CHICAGO (WLS) -- Applications are now being accepted for property owners to create more units on their properties.
A new ordinance passed last December by the Chicago City Council is an attempt to expand housing across the city.
The ordinance allows for additional dwellings in attics, basements and accessory buildings.
Full statement from City of Chicago:
"Applications open today for property owners in the five Additional Dwelling Unit (ADU) pilot areas to create one or more additional dwelling units on their property. The ADU ordinance passed by City Council in December 2020, expands housing access across Chicago by allowing ADUs in attics, basements, and accessory buildings. Common names for these types of housing units include coach houses, backyard houses and in-law apartments.
ADUs were common in Chicago throughout the first half of the 20th century, but their construction was prohibited starting in 1957 due to changes in the zoning ordinance that added parking requirements and banned secondary residential structures on Chicago lots.
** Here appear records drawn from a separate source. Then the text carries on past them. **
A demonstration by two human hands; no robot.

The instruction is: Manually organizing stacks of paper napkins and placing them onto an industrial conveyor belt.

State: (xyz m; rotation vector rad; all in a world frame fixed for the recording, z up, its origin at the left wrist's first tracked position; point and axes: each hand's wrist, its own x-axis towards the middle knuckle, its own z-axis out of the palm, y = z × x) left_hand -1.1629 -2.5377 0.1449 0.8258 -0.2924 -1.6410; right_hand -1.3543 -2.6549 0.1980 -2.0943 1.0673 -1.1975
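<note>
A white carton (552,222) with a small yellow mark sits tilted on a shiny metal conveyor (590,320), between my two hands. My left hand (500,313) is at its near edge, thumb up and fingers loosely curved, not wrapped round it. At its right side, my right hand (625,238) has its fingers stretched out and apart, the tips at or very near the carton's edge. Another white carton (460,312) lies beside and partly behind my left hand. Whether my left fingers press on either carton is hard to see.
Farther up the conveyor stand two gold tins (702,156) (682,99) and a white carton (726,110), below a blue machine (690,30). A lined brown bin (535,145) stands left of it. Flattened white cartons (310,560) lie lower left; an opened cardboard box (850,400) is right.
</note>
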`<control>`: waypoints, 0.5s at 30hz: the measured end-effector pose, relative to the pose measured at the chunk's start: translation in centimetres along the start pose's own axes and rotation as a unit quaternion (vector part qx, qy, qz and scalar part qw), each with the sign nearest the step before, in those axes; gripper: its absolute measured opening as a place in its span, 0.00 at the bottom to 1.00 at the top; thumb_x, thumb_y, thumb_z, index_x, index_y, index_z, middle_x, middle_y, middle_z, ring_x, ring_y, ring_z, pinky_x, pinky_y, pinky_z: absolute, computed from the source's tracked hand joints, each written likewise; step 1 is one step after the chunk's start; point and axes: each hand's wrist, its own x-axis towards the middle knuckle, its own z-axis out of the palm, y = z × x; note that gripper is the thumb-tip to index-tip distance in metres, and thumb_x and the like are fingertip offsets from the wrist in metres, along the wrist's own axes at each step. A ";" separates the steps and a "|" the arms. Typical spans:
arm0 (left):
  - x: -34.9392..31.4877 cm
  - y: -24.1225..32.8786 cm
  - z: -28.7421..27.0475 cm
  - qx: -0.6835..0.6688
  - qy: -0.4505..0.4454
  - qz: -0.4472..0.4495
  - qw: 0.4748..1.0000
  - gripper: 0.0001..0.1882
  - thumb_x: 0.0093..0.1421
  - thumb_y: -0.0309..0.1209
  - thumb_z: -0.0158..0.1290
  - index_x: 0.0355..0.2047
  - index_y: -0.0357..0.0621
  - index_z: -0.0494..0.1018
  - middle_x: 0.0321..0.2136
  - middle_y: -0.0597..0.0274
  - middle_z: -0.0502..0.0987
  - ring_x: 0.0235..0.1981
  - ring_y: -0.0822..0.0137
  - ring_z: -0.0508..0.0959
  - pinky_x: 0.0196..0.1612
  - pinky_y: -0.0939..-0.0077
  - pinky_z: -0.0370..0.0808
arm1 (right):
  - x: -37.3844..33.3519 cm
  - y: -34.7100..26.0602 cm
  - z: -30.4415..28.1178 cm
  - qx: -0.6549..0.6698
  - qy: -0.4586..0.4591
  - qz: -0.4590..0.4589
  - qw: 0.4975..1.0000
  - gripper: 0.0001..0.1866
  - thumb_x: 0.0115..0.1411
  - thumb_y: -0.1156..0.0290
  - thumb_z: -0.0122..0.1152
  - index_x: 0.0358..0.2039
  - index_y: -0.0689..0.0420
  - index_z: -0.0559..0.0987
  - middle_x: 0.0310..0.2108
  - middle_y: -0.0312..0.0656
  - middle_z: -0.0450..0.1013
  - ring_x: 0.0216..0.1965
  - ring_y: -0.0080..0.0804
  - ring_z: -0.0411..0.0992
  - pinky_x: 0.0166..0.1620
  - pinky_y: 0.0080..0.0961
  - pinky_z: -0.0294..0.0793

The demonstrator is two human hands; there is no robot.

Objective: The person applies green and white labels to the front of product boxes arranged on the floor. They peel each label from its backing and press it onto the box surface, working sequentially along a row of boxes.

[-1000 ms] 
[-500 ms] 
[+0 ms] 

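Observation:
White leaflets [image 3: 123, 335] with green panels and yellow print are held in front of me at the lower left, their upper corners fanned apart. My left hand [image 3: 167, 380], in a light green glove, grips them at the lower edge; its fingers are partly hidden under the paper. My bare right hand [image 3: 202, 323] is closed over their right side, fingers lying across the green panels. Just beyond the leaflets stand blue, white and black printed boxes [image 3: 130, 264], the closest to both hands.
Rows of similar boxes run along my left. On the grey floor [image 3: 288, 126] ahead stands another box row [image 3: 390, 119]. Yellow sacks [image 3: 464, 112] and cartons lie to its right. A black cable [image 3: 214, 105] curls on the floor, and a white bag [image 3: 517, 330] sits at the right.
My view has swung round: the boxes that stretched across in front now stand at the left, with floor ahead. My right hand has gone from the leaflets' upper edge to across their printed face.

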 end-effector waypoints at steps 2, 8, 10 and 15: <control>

Now, homeowners can create new units for extra income or for those who need separate spaces for multi-generational families. The ordinance also provides a path for the legalization of units that were previously built without zoning approval and building permits.
Building permit applications for an ADU must include plans prepared by an Illinois-licensed architect or structural engineer. The architect or engineer may submit the permit application directly to the Department of Buildings (DOB) or may work with a City-licensed permit expediter to do so.
For details about the pilot zones and to apply visit chicago.gov/adu."